MGPA marks first investment in UK for fund III

Europe and Asia-focused MGPA is buying a company with more than 2,600 acres of land on behalf of its latest European fund, raised in 2008.


MGPA has made its first UK investment for MGPA Europe Fund III via the acquisition of a company that owns projects that could be sold off to UK housebuilders.

The firm is buying Lands Improvement Holdings for £52.5 million (€58 million; $85 million) from Clerical Medical Investment Group, it said today. Clerical Medical is owned by recently nationalised British bank, Lloyds Banking Group.

MGPA said that the real estate portfolio of Land Improvement Holdings contained more than 2,600 acres of land and that the business specialised in the purchase, promotion and delivery of large-scale sites to house builders throughout the UK . It owns edge-of-town greenfield, brownfield and mixed-use regeneration projects across the UK.

MGPA added it was likely to sell off non-core agricultural assets and commercial estates in order to focus on promoting strategic land for sale to housebuilders to take advantage of the structural supply and demand imbalance of housing in the UK. The £52.5 million represents a 17 percent discount to the 31 December 2008 equivalent valuation of £63.5 million, according to the firm, which will invest in building up the business and buying up more land plots – it could invest an extra £35 million of equity.

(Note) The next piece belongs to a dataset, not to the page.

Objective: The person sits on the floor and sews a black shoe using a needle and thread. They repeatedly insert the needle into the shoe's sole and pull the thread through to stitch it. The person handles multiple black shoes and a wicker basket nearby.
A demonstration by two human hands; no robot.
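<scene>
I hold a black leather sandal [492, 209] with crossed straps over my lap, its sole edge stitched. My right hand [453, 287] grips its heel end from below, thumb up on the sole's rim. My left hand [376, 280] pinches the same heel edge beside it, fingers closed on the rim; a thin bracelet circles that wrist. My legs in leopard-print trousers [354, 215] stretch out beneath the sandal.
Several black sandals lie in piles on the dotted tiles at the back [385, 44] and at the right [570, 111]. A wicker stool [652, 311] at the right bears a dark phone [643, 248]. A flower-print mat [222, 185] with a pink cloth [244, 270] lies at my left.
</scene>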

MGPA Europe Fund III is part of the larger MGPA Global Fund III, which closed in June 2008 with commitments of $5.2 billion to invest across Europe and Asia. The Fund itself raised $1.3 billion (€841.5 million) and has already made investments in France, Italy, Greece and Poland and currently remains largely un-invested.

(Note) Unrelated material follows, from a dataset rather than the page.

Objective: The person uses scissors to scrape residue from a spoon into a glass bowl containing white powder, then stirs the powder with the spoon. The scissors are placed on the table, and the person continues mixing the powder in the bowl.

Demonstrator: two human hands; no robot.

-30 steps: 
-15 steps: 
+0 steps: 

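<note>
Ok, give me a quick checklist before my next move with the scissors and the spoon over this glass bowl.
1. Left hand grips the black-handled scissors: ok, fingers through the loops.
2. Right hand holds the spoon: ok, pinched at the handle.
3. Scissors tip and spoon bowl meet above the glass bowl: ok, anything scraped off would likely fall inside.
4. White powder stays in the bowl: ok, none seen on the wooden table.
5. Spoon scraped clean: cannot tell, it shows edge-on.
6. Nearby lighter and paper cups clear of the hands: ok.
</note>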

Head of UK acquisitions, Simon Marriott, said: “The UK is a key market for MGPA Europe Fund III, with (Land Improvement Holdings) being the first investment in the UK for the fund. We are positive about the long term prospects for the residential land market fundamentally due to the structural supply demand imbalance.”

He added the investment coincides with cyclical lows in land prices. “The specialist platform will create capital appreciation opportunities by promoting sites through the planning process,” he said.